**WHAT IS REQUIRED:** Your task is to output the entries below word for word.

**RECORD SET:**

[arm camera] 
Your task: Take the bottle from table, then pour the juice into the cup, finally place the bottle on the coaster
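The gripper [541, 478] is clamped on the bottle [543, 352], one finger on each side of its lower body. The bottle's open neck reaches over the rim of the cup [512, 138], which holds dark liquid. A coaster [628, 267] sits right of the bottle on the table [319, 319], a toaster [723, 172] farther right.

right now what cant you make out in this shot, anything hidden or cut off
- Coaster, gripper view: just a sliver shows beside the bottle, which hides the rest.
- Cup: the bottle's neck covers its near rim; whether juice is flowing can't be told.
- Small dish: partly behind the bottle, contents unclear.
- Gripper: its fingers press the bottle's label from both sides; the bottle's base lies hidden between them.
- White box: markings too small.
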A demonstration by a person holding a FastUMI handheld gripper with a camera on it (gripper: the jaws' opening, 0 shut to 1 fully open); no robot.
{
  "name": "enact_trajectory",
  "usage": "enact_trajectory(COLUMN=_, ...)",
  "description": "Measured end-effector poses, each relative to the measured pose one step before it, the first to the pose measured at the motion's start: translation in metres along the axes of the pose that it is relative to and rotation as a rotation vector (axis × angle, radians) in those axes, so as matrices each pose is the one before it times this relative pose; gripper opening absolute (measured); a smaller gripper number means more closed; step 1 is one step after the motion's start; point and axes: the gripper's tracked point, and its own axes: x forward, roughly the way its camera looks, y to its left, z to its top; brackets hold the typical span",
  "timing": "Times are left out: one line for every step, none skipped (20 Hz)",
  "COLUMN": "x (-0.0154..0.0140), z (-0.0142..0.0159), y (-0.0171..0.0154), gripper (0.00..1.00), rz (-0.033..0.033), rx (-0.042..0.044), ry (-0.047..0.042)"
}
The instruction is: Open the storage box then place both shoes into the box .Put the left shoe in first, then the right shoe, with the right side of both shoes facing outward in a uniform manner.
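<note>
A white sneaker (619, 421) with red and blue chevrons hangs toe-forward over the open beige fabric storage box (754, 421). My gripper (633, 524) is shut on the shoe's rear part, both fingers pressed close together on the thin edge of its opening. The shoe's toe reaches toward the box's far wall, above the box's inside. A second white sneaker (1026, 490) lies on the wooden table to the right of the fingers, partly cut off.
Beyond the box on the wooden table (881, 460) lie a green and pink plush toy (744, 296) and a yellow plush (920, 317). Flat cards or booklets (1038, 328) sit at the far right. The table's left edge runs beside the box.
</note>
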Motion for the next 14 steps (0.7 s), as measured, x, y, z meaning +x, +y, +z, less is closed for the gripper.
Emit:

**COMPLETED EXERCISE:**
[arm camera] 
Your task: Take the bottle from table, then pour the juice into the cup, finally place the bottle on the coaster
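The gripper [541, 478] is clamped on the bottle [543, 352], one finger on each side of its lower body. The bottle's open neck reaches over the rim of the cup [512, 138], which holds dark liquid. A coaster [628, 267] sits right of the bottle on the table [319, 319], a toaster [723, 172] farther right.

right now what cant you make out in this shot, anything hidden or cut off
- Coaster, gripper view: just a sliver shows beside the bottle, which hides the rest.
- Cup: the bottle's neck covers its near rim; whether juice is flowing can't be told.
- Small dish: partly behind the bottle, contents unclear.
- Gripper: its fingers press the bottle's label from both sides; the bottle's base lies hidden between them.
- White box: markings too small.
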A demonstration by a person holding a FastUMI handheld gripper with a camera on it (gripper: the jaws' opening, 0 shut to 1 fully open); no robot.
{
  "name": "enact_trajectory",
  "usage": "enact_trajectory(COLUMN=_, ...)",
  "description": "Measured end-effector poses, each relative to the measured pose one step before it, the first to the pose measured at the motion's start: translation in metres along the axes of the pose that it is relative to and rotation as a rotation vector (axis × angle, radians) in those axes, so as matrices each pose is the one before it times this relative pose; gripper opening absolute (measured); a smaller gripper number means more closed; step 1 is one step after the motion's start; point and axes: the gripper's tracked point, and its own axes: x forward, roughly the way its camera looks, y to its left, z to its top; brackets hold the typical span",
  "timing": "Times are left out: one line for every step, none skipped (20 Hz)",
  "COLUMN": "x (-0.0154..0.0140), z (-0.0142..0.0159), y (-0.0171..0.0154), gripper (0.00..1.00), rz (-0.033..0.033), rx (-0.042..0.044), ry (-0.047..0.042)"
}
The instruction is: Open the storage box then place both shoes into the box .Put the left shoe in first, then the right shoe, with the right side of both shoes facing outward in a uniform manner.
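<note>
A white sneaker (619, 421) with red and blue chevrons hangs toe-forward over the open beige fabric storage box (754, 421). My gripper (633, 524) is shut on the shoe's rear part, both fingers pressed close together on the thin edge of its opening. The shoe's toe reaches toward the box's far wall, above the box's inside. A second white sneaker (1026, 490) lies on the wooden table to the right of the fingers, partly cut off.
Beyond the box on the wooden table (881, 460) lie a green and pink plush toy (744, 296) and a yellow plush (920, 317). Flat cards or booklets (1038, 328) sit at the far right. The table's left edge runs beside the box.
</note>
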Motion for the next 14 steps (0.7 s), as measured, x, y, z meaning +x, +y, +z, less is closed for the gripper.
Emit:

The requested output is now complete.